After collecting the information on Emmett and Jasper, I began weaving together the real history with the analysis of  the fictional stories of the two characters, grateful for extra hints Meyer has provided in her deleted scenes and the truncated Midnight Sun manuscript. This balancing act between historical analysis and literary criticism made for a unique writing experience that was thoroughly enjoyable. The opportunity to work with Nancy Reagin added to my positive impression.  She is the perfect editor: supportive, honest but kindly, and enthusiastic about the project. I am sure it was a challenge working with such a diverse group of writers, who include specialists in everything from witch hunts and the treatment of the mentally ill to the real Quileute tribe and Italian architecture. The resulting volume is equally diverse, and readers of all interests will find a niche within its black covers.

I look forward to hearing from the super-savvy readers here as you get the opportunity to read the book. The official release date is April 12, but I understand Amazon is mailing them now.  I hope this volume will continue to add to the useful and serious scholarship based on the Twilight Saga (and it looks very attractive next to Spotlight!).   We have a page on facebook, and most of the contributors are members on that page, so we invite your discussions and questions there, too. I will always be grateful for the chance to take part in this delightful project and hope it inspires Twilight readers, history buffs, and others to delve more deeply into the real past inhabited by Meyer’s fictional people.



  1. Arabella Figg says

    Great post, Elizabeth! I definitely have to read this book. The history of the characters intrigued me a lot, and the times represented are critical in terms of thought and how it affects the Saga. I’d not considered how all the characters are frozen in time, because Carlysle, Esme and Alice seem to be quite contemporary. Although Esme, as sterotypical “mom,” probably transcends most eras.

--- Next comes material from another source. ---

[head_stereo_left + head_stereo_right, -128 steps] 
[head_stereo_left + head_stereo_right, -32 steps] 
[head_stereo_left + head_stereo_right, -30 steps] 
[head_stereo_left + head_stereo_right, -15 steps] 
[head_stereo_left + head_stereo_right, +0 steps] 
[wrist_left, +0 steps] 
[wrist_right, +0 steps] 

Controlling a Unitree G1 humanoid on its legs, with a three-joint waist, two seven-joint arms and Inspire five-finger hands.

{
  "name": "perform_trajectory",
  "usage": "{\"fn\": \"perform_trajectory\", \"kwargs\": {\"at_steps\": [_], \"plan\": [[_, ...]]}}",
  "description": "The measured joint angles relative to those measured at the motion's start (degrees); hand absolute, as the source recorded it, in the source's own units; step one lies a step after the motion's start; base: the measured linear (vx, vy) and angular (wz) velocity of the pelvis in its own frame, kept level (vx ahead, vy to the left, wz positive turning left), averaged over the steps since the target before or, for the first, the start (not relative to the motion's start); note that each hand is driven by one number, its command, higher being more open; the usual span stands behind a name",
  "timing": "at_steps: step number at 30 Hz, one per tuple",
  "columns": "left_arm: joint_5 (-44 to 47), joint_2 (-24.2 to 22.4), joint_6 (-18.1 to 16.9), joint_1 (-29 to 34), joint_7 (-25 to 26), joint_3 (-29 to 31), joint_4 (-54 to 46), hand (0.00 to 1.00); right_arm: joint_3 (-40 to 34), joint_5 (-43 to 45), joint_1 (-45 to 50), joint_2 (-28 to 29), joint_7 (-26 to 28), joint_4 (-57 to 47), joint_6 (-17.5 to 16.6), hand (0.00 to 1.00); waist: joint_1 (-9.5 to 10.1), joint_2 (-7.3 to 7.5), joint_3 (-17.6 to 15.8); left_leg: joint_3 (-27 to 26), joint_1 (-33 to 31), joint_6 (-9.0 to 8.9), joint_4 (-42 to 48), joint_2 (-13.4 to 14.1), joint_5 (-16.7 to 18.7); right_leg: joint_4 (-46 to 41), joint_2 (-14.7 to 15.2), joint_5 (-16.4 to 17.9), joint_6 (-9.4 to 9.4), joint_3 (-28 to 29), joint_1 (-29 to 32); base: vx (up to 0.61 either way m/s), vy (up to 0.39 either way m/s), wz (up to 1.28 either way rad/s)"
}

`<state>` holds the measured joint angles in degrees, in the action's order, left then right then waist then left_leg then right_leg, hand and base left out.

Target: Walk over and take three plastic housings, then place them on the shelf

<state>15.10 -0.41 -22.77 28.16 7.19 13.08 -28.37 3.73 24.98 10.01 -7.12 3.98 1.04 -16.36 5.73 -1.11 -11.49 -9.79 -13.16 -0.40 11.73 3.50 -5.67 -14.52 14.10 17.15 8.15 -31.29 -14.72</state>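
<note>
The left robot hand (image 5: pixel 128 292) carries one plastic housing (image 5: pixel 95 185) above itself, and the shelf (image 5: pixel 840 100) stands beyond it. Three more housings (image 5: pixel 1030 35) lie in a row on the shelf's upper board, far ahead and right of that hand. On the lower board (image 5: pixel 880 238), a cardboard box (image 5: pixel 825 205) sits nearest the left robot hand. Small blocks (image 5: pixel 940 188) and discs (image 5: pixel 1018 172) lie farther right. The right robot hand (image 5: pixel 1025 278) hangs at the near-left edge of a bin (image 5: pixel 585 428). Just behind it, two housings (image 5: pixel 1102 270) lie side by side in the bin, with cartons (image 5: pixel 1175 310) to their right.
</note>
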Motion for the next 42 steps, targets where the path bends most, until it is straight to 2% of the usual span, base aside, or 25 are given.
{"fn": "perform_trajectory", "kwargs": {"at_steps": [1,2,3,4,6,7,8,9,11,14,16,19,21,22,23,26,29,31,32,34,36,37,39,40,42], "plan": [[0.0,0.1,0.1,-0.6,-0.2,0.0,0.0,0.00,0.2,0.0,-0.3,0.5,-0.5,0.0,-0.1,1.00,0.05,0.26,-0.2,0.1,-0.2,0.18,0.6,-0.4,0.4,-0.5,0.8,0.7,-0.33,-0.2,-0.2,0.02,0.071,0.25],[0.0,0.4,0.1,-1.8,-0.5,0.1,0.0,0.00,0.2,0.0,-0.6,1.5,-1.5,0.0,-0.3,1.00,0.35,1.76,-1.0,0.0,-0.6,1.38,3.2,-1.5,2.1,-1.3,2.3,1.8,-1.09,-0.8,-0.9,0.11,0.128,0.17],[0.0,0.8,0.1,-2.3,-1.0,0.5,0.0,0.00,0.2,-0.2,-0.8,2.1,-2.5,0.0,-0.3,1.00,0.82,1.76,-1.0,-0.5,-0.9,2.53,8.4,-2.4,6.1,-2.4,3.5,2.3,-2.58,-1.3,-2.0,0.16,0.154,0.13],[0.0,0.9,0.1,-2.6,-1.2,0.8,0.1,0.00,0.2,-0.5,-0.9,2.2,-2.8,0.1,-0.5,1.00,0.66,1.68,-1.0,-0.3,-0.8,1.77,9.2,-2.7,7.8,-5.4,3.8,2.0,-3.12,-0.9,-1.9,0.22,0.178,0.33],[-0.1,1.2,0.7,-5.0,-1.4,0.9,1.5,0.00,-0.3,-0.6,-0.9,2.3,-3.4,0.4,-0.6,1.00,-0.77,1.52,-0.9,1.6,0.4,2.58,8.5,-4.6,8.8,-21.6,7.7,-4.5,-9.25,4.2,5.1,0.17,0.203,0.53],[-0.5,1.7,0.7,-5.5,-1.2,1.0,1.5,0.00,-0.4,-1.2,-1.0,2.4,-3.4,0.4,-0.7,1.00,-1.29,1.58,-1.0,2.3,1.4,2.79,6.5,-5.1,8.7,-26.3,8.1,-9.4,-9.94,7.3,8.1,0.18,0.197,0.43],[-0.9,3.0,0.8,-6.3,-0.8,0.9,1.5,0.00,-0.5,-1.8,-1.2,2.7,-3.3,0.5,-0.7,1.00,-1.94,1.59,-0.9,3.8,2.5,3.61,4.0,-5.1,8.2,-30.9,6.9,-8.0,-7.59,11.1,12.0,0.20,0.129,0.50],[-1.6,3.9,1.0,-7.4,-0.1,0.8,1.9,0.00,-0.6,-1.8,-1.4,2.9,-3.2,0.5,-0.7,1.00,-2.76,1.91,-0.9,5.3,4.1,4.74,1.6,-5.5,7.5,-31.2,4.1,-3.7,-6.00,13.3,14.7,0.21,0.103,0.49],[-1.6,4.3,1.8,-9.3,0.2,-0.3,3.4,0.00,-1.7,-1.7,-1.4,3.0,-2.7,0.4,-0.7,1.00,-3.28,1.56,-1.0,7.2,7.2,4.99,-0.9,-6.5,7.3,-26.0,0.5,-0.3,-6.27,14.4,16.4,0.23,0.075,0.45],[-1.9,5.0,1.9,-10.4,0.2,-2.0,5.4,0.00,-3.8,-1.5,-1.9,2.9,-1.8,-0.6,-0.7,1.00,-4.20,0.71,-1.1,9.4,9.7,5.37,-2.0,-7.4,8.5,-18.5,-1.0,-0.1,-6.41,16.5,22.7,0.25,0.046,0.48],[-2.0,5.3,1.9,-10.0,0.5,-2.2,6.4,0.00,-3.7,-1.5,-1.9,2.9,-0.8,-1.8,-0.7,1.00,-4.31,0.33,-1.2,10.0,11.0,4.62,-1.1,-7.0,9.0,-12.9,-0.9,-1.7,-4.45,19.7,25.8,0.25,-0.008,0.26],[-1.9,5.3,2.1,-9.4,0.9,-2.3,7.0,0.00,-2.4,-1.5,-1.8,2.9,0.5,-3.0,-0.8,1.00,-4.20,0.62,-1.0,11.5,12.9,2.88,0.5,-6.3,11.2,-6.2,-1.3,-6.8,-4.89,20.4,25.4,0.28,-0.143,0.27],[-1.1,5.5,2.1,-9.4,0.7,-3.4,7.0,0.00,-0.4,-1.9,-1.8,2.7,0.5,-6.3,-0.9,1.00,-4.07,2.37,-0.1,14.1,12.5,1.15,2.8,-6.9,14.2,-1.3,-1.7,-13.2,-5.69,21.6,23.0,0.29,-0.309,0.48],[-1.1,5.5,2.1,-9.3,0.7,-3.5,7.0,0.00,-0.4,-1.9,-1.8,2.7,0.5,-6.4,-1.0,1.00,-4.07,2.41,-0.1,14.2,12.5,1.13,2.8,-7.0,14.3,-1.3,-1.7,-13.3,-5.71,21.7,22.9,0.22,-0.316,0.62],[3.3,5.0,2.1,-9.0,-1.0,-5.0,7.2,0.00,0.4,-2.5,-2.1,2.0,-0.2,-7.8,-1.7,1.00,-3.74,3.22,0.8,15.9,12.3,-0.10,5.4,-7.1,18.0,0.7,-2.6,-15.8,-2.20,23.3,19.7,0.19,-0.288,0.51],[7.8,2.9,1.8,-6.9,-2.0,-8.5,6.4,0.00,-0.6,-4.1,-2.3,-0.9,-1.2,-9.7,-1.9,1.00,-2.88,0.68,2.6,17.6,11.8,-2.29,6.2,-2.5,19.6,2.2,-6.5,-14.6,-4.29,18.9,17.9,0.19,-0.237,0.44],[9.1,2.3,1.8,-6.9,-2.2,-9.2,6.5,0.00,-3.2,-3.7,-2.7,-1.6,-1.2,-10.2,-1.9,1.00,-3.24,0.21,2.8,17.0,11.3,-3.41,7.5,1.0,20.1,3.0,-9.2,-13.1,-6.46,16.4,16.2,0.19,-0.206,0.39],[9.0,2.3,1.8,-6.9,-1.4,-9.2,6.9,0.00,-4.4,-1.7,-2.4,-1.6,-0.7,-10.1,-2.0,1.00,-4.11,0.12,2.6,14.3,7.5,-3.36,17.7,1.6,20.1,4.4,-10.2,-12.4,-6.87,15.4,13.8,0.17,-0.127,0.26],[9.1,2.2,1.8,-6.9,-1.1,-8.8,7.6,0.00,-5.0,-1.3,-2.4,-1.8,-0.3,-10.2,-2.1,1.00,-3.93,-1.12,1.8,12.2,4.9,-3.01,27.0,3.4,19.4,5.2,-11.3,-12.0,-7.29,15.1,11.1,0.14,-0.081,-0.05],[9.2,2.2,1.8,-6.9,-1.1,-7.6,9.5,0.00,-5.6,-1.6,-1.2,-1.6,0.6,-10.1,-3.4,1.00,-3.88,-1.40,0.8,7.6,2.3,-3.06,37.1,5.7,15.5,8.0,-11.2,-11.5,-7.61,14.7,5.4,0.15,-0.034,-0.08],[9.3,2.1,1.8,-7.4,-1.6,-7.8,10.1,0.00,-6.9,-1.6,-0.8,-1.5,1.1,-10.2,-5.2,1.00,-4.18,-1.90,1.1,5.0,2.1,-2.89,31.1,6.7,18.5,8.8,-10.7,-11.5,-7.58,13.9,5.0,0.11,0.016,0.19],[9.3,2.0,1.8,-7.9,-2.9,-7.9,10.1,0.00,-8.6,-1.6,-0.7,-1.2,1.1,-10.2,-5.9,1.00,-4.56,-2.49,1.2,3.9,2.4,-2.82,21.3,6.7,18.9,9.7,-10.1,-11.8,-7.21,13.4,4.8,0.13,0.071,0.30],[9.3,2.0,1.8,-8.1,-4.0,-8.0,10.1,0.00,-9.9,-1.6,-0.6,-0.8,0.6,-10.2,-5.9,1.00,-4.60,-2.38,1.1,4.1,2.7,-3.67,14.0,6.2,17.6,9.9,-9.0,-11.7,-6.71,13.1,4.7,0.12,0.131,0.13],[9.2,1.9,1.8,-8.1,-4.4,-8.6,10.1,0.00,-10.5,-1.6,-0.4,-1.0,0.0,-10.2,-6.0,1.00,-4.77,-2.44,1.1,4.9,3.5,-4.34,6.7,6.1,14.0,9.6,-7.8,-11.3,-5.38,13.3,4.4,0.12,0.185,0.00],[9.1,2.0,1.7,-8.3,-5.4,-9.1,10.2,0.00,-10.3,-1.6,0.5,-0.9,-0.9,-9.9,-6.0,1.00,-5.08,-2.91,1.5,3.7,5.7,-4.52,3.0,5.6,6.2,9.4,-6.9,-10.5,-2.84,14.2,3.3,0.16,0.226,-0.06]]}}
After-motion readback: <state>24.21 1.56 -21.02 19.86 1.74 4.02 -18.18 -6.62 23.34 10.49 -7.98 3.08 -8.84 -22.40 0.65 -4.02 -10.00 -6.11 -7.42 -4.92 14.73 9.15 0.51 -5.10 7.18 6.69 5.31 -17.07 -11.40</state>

  2. Thanks for doing this post, Elizabeth. It doesn’t tell me what’s in the book, but it definitely whets my appetite.

  3. Arabella Figg says

    Sharon, the book is great! Almost every essay is very good, and I had several favorites, including Elizabeth’s. She really opens up Emmett and Jasper. My other favorites: the essays on Carlisle, Alice and insane asylums, the Volturi, the changing roles of the Cullen kids through the 20th Century, the Cinderbella chapter, the one on the ideal family, and the Quiliute history and Jacob. The other essay on Jasper was based on too many stereotypes. Some conclusions fell flat in the socio chapters because they didn’t take into account the Mormon understanding that John has laid out. But I enjoyed it very much and will definitely be rereading it.

  4. Thanks Arabella. Based on this post, I went out and bought it today and am half way through my first chapter, reading Elizabeth‘s content first. She has a very engaging way of writing. Just the right mix of Jasper and history, I think, so far.

    It’s good to be back here discussing Twilight. I seem to have missed a bit while I was away (of all places, in the states including in Forks).

  5. Elizabeth says

    Thanks, Sharon! I’m so glad you like the Jasper chapter and hope Emmett is just as engaging for you! I’m eager to hear what you think when you finish. Welcome back to the conversation!

  6. Arabella Figg says

    When I wrote above, “Some conclusions fell flat in the socio chapters because they didn’t take into account the Mormon understanding that John has laid out,” I also meant to include that to some of these writers, the endgame is unification of Bella and Edward, when Renesmee the androgyne is the true endgame (see Spotlight. If these authors had known of alchemy and the Mormon influence, their conclusions would have been more fascinating, but they’re still good despite this lack.